*TASK ITEM*.
Each and every line of the data must appear exactly as given.

-- GIVEN MATERIAL follows --

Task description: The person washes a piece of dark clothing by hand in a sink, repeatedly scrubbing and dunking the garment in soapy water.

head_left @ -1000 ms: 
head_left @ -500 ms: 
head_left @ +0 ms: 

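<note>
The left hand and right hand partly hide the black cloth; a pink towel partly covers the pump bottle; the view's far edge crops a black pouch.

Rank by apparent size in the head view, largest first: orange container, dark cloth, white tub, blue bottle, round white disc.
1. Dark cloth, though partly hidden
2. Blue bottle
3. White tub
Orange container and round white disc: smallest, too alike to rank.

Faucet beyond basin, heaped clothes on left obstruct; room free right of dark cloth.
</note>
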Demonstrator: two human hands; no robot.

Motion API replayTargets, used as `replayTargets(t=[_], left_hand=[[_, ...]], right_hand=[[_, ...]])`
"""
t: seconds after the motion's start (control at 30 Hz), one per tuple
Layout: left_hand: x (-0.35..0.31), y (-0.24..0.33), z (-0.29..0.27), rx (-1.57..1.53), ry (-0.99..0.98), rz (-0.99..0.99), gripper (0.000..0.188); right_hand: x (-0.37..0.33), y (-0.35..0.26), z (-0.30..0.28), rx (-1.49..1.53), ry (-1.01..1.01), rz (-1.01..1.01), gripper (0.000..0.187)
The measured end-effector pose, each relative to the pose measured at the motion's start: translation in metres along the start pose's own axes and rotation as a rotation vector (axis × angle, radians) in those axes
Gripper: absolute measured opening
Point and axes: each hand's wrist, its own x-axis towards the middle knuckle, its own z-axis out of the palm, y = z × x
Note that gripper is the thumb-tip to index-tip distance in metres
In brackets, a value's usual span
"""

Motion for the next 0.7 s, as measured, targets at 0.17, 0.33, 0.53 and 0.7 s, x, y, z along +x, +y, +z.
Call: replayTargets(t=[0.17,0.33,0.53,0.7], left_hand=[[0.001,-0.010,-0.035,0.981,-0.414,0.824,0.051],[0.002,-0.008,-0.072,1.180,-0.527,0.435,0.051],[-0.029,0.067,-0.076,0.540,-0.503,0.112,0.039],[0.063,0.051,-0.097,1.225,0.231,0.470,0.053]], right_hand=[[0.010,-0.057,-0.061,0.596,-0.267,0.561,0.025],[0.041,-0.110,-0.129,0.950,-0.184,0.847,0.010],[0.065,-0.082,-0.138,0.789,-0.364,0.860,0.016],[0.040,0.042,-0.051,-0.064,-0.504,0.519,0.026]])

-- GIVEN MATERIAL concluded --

*SOLUTION FOR THIS PROBLEM*.
Task description: The person washes a piece of dark clothing by hand in a sink, repeatedly scrubbing and dunking the garment in soapy water.

head_left @ -1000 ms: 
head_left @ -500 ms: 
head_left @ +0 ms: 

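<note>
The left hand and right hand partly hide the black cloth; a pink towel partly covers the pump bottle; the view's far edge crops a black pouch.

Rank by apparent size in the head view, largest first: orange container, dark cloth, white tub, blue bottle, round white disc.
1. Dark cloth, though partly hidden
2. Blue bottle
3. White tub
Orange container and round white disc: smallest, too alike to rank.

Faucet beyond basin, heaped clothes on left obstruct; room free right of dark cloth.
</note>
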Demonstrator: two human hands; no robot.

Motion API replayTargets, used as `replayTargets(t=[_], left_hand=[[_, ...]], right_hand=[[_, ...]])`
"""
t: seconds after the motion's start (control at 30 Hz), one per tuple
Layout: left_hand: x (-0.35..0.31), y (-0.24..0.33), z (-0.29..0.27), rx (-1.57..1.53), ry (-0.99..0.98), rz (-0.99..0.99), gripper (0.000..0.188); right_hand: x (-0.37..0.33), y (-0.35..0.26), z (-0.30..0.28), rx (-1.49..1.53), ry (-1.01..1.01), rz (-1.01..1.01), gripper (0.000..0.187)
The measured end-effector pose, each relative to the pose measured at the motion's start: translation in metres along the start pose's own axes and rotation as a rotation vector (axis × angle, radians) in those axes
Gripper: absolute measured opening
Point and axes: each hand's wrist, its own x-axis towards the middle knuckle, its own z-axis out of the palm, y = z × x
Note that gripper is the thumb-tip to index-tip distance in metres
In brackets, a value's usual span
"""

Motion for the next 0.7 s, as measured, targets at 0.17, 0.33, 0.53 and 0.7 s, x, y, z along +x, +y, +z.
Call: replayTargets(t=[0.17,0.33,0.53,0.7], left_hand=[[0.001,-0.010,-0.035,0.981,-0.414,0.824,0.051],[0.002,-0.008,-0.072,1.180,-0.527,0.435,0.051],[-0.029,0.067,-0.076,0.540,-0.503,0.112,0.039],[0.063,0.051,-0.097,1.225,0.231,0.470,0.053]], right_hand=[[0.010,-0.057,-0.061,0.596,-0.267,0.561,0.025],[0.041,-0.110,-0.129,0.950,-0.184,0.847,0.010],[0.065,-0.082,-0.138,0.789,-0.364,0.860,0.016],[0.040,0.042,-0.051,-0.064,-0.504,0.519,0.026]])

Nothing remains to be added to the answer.